*TASK OBJECTIVE*:
If a line below contains "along", count it. Report the final total and nothing more.

*DATASET EXCERPTS*:
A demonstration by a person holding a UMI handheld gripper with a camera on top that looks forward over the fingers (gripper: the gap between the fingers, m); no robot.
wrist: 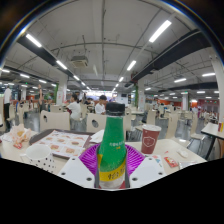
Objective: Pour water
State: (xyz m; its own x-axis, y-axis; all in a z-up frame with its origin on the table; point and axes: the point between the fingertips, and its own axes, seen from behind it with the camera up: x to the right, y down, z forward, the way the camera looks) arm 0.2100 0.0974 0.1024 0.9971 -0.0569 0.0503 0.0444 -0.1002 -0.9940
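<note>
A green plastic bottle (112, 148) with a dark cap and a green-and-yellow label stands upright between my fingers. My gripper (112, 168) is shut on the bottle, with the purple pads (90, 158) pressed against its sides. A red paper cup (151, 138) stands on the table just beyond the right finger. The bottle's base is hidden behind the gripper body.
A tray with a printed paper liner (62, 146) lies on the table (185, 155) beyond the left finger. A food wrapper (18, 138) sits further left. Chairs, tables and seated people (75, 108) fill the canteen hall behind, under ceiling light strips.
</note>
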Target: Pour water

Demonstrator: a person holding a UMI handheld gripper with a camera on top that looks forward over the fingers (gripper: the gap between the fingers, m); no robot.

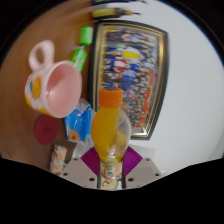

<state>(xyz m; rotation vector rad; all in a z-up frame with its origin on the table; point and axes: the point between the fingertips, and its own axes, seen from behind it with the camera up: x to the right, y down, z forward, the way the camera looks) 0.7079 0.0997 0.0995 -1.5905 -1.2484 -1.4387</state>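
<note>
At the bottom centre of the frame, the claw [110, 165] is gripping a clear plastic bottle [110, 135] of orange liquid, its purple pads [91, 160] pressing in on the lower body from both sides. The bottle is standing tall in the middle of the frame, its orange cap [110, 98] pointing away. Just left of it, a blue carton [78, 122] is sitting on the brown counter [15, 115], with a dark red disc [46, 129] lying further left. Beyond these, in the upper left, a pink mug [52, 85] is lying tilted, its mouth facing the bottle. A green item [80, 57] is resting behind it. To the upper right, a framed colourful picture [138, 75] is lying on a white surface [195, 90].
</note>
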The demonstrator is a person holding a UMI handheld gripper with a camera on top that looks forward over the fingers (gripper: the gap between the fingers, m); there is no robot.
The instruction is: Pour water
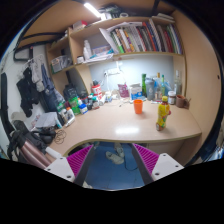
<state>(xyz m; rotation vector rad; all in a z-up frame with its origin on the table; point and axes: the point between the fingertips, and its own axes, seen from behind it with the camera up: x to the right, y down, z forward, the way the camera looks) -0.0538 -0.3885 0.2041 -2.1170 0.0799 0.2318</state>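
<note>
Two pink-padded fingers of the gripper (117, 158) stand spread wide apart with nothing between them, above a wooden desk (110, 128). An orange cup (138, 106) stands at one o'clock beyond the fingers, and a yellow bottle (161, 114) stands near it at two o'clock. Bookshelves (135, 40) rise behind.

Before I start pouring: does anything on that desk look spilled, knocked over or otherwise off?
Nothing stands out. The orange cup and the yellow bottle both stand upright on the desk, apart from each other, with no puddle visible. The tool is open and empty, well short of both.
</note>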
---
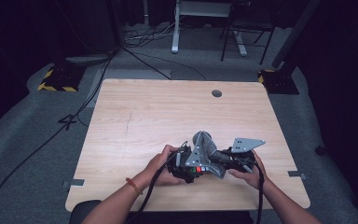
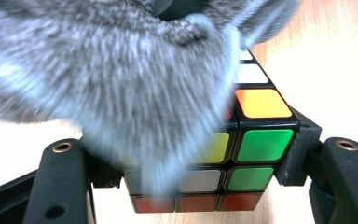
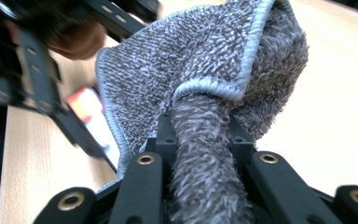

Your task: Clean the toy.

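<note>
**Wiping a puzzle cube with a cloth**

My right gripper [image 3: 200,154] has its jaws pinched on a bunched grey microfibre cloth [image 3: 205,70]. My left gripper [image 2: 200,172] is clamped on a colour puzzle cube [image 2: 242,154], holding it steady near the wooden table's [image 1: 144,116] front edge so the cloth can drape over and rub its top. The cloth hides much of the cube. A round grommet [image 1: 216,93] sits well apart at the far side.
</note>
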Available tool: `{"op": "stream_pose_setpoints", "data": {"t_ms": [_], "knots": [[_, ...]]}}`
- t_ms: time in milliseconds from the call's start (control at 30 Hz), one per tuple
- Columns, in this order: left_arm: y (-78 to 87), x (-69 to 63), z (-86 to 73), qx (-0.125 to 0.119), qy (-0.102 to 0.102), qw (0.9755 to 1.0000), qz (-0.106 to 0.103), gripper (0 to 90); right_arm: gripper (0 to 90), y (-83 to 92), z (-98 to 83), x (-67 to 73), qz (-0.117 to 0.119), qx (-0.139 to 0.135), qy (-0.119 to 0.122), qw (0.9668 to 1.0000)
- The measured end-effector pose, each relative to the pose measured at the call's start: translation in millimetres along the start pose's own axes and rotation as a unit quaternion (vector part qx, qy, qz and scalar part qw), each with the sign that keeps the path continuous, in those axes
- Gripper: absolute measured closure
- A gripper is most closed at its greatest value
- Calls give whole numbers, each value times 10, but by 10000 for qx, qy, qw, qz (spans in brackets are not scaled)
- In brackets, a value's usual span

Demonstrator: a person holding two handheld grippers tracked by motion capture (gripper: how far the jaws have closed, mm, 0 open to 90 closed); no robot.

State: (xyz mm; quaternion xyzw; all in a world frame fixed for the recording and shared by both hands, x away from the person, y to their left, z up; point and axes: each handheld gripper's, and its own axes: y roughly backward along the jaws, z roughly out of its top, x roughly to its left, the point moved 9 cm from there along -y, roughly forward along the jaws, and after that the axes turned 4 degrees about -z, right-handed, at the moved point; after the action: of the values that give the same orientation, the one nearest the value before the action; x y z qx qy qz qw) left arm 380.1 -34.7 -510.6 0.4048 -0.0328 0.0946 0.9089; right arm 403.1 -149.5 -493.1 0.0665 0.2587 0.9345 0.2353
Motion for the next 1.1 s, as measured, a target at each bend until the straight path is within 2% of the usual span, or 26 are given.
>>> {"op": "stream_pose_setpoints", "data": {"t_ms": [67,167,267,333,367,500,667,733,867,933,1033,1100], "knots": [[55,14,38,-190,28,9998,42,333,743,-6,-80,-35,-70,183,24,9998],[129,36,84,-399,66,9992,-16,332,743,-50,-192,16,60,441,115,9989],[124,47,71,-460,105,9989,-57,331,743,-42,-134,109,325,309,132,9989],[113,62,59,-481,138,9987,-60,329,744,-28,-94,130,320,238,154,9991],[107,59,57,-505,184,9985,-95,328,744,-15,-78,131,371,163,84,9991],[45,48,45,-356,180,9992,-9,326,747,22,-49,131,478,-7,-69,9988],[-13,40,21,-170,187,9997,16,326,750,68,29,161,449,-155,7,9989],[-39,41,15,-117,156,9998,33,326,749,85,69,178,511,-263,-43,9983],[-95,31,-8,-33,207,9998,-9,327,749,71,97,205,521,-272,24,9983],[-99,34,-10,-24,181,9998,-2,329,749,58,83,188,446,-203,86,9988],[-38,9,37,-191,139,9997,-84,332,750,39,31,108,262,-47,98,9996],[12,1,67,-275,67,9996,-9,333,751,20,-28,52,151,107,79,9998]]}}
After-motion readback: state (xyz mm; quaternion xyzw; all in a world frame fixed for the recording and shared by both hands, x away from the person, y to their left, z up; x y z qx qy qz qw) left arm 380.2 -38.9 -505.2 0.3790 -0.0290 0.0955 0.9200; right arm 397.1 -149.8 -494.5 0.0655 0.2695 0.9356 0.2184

*ANSWER TO THE EXERCISE*:
2